» **DIRECTIONS**: Return each line of the material below exactly. Begin at the first and end on the line with "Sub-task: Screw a".

※

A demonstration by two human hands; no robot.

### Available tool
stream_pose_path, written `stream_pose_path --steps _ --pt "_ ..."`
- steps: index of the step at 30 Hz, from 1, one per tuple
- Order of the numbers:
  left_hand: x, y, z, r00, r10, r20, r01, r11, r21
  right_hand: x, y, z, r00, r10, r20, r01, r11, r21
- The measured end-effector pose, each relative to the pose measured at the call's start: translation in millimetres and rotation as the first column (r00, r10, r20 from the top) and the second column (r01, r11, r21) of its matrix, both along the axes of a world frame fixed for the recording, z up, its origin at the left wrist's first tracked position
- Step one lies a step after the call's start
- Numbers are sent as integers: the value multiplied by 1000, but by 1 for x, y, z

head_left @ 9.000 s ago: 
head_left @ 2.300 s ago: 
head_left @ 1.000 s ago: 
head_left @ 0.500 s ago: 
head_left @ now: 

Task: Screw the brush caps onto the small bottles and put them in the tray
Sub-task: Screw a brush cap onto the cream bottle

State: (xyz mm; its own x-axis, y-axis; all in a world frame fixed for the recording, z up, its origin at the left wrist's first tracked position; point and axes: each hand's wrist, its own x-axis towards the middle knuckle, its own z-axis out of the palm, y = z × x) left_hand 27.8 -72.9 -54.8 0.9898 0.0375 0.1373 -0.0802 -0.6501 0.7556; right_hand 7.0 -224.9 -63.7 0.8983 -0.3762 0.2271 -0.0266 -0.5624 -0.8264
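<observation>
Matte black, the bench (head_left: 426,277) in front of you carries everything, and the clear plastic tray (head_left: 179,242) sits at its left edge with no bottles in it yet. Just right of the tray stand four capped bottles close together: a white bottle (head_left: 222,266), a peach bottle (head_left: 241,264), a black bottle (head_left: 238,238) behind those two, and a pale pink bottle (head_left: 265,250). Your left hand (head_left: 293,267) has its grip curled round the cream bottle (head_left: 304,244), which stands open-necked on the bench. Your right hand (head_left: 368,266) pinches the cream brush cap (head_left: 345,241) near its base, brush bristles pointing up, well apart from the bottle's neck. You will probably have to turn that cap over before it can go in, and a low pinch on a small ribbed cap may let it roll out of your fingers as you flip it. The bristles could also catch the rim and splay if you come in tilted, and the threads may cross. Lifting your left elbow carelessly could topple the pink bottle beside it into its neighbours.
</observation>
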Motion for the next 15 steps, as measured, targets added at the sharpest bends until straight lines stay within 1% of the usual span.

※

» **SOLVED EXERCISE**:
A demonstration by two human hands; no robot.

### Available tool
stream_pose_path, written `stream_pose_path --steps _ --pt "_ ..."`
- steps: index of the step at 30 Hz, from 1, one per tuple
- Order of the numbers:
  left_hand: x, y, z, r00, r10, r20, r01, r11, r21
  right_hand: x, y, z, r00, r10, r20, r01, r11, r21
- The measured end-effector pose, each relative to the pose measured at the call's start: translation in millimetres and rotation as the first column (r00, r10, r20 from the top) and the second column (r01, r11, r21) of its matrix, both along the axes of a world frame fixed for the recording, z up, its origin at the left wrist's first tracked position
- Step one lies a step after the call's start
- Numbers are sent as integers: the value multiplied by 1000, but by 1 for x, y, z

head_left @ 9.000 s ago: 
head_left @ 2.300 s ago: 
head_left @ 1.000 s ago: 
head_left @ 0.500 s ago: 
head_left @ now: 

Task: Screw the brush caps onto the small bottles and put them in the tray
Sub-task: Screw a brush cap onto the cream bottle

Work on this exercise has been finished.